Gary Doer was an NDP member of the Manitoba legislature for 23 years and premier for a decade, before he became Prime Minister Stephen Harper's ambassador to Washington.
When asked about the Iraq debate on Tuesday, he declined to discuss the decision of his former party and the Liberals to oppose the mission. He did, however, weigh in forcefully on its merits.
"I'm not going to comment on the opposition now, because it's not in my job description," Doer said in an interview at the Canadian embassy.
"But I'm proud of the recommendation the prime minister's made, and I respect what Parliament will do with it. ... The government, I think, is making the right decision."
Doer pointed out that his new job requires him to suspend his partisan affiliation so he's no longer an NDP member. That being said, he pointed out twice during the interview that, when he was an NDP premier, he supported Canada's military involvement in Afghanistan.
"It's on the public record I supported the mission to Afghanistan. ... As an NDP premier, I supported it," Doer said.

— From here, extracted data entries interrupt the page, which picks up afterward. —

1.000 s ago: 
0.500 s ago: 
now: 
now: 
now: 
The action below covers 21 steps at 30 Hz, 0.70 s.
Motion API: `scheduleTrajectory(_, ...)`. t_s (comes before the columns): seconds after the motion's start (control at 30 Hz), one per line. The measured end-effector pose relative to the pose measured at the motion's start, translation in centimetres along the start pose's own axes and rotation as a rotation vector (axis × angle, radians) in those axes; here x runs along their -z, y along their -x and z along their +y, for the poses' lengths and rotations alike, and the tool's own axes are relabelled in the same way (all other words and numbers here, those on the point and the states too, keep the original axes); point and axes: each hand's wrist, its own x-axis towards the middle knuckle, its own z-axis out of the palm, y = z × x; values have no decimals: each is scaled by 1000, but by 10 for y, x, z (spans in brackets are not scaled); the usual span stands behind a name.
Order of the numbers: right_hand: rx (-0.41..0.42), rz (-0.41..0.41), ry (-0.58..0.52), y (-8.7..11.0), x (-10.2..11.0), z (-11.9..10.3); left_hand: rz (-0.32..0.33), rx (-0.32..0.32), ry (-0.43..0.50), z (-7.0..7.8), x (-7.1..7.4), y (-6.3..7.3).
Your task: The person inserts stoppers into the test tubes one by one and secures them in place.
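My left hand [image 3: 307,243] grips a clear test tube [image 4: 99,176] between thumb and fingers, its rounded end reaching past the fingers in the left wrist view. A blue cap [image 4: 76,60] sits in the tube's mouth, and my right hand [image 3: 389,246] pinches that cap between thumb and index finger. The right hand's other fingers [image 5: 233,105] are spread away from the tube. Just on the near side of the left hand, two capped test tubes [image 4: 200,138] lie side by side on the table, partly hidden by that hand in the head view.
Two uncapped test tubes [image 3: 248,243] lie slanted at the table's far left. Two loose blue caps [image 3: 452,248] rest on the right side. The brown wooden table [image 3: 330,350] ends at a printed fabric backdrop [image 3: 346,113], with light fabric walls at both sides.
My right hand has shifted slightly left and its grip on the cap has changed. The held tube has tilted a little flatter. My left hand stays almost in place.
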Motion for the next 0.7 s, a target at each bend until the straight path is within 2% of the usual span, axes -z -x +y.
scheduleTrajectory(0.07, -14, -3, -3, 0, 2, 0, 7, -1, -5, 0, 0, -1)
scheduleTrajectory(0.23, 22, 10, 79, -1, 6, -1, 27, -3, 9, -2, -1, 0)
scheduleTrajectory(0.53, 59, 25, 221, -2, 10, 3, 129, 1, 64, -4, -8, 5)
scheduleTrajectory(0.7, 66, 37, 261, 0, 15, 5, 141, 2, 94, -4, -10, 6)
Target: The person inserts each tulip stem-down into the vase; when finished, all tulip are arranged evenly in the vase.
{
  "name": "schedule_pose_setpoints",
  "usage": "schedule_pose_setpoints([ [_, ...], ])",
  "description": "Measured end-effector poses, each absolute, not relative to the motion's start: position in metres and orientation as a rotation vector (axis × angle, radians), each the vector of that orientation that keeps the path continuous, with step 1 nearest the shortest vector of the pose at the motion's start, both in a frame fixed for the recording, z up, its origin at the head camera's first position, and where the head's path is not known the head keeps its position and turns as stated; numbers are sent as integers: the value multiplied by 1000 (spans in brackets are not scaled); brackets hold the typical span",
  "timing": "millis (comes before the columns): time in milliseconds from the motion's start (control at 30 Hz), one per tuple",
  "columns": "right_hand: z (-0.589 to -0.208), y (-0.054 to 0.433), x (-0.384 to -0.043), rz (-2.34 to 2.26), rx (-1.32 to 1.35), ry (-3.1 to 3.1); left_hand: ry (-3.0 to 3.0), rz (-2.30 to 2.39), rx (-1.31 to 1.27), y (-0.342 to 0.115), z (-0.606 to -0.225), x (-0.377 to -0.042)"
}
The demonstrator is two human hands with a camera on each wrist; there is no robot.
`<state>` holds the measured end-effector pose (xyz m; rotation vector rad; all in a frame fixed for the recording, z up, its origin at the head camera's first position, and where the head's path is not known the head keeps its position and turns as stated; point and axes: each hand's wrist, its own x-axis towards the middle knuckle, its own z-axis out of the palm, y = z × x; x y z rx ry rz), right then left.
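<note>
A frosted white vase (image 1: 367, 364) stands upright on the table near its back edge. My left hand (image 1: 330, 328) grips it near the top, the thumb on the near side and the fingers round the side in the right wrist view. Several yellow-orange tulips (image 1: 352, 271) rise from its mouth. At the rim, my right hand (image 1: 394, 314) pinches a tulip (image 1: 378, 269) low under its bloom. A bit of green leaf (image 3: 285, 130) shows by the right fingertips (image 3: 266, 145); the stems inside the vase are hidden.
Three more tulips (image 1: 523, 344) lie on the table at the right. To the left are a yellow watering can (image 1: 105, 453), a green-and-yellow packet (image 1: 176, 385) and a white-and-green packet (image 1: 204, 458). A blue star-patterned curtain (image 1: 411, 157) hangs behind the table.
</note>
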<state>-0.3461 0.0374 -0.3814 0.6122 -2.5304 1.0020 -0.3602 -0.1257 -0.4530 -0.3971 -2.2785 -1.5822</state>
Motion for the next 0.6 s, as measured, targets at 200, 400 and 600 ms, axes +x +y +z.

"I call 'em like I see 'em. I thought it was the right decision to join with our partners in Afghanistan after 9-11, to take out the Taliban that were sheltering al-Qaida."
For all the well-documented irritants in the Canada-U.S. relationship, most famously on the Keystone XL pipeline file, administration officials in Washington say Canada's staunch support of the ISIL mission has been noticed and appreciated.
Doer said he's been hearing those positive messages in his interactions with the administration.
"The administration is very pleased with the recommendation by the prime minister," Doer said.
"They understand there's a vote in Parliament. They've seen votes go down before," he said, referring to British Prime Minister David Cameron's failure to win a vote in Parliament last year on airstrikes against Syria's Assad regime.
"But they're very pleased with (Harper's) recommendation."
He dismissed the idea that the ISIL mission could have an effect on other Canada-U.S. files, like Keystone. When asked whether that bit of co-operation could lead to agreement in other areas, he interrupted before the question was even completed.
His point: You don't play politics with life-and-death military decisions.
"You've got to make these decisions on your strategic view and on your moral view of what's right," he said.
"Anything to do with military, anything to do with life and death of military personnel it's not ever attached in any discussion I've ever heard."
Such decisions have to be based on principles, on security imperatives and moral responsibilities, he said.
In Washington, support for the anti-ISIL operation is broad and generally shared by lawmakers of different political stripes, unlike Canada, where the opposition opposes the six-month combat resolution.
In Washington, the loudest opposition has come from critics who say the Obama administration should have been more forceful.
Some of the more hawkish critics include former members of Obama's own cabinet. Hillary Clinton and Leon Panetta, the former secretary of state and secretary of defence, have both written books that reveal that they urged Obama to arm moderate Syrian rebels well before radical Islamists came to dominate the Syrian opposition.